### WHAT THE TASK REQUIRES
Copy the whole listing below exactly.

### PROVIDED DATA
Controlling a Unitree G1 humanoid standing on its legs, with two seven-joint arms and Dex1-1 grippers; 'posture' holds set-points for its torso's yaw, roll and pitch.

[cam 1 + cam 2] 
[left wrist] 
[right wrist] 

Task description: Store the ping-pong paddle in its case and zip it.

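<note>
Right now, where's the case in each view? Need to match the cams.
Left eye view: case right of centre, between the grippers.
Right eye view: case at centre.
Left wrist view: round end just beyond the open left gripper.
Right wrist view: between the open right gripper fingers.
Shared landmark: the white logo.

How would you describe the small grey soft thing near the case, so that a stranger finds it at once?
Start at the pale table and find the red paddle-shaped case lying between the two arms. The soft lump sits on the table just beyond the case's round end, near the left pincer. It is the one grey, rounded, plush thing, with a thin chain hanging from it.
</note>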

### EXERCISE SOLUTION
Controlling a Unitree G1 humanoid standing on its legs, with two seven-joint arms and Dex1-1 grippers; 'posture' holds set-points for its torso's yaw, roll and pitch.

[cam 1 + cam 2] 
[left wrist] 
[right wrist] 

Task description: Store the ping-pong paddle in its case and zip it.

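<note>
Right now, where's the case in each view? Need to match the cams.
Left eye view: case right of centre, between the grippers.
Right eye view: case at centre.
Left wrist view: round end just beyond the open left gripper.
Right wrist view: between the open right gripper fingers.
Shared landmark: the white logo.

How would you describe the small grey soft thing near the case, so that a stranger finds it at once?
Start at the pale table and find the red paddle-shaped case lying between the two arms. The soft lump sits on the table just beyond the case's round end, near the left pincer. It is the one grey, rounded, plush thing, with a thin chain hanging from it.
</note>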

Above is the complete output.